Friday, January 13, 2006

Playing With The Numbers

In Missouri, they've found a sure-fire method for increasing the percentage of students scoring "proficient" on that state's standardized tests:
The Missouri Board of Education on Thursday lowered the bar on the state assessment test so that more students would be able to score higher.

The changes are the most far-reaching revisions to the exam since it became mandatory nearly a decade ago. The board’s action came amid a continuing debate about whether Missouri’s standards for doing well on the test were unrealistically hard.

In some areas, such as middle- and high-school mathematics, the requirements to demonstrate mastery on the Missouri Assessment Program test have been adjusted to allow more students to score in the “proficient” and “advanced” levels, the top two tiers.

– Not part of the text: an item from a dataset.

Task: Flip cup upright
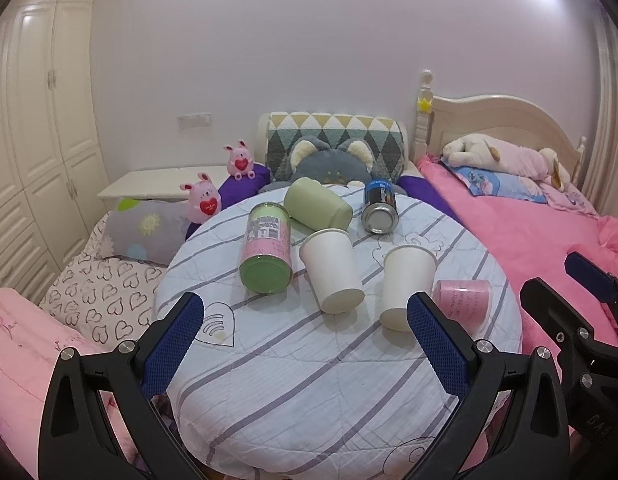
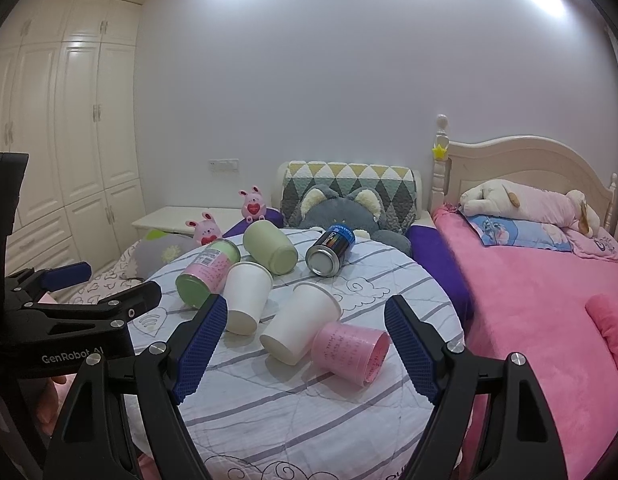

In some cases, education officials are expecting quite a jump in the number of students who will rate either proficient or advanced. For instance, the state projects that this year 44.4 percent of 10th-graders will score in the top two tiers in math. Last year that figure was 16.6 percent.
Heh. I'm sure that there will be quite a jump in the number of students whose scores will place them in those top two tiers.

I wonder if this "adjustment" of the performance standards will satisfy She Who Must Be Obeyed? Or will The Queen Of All Testing lay the smackdown on the troublesome Show Me State?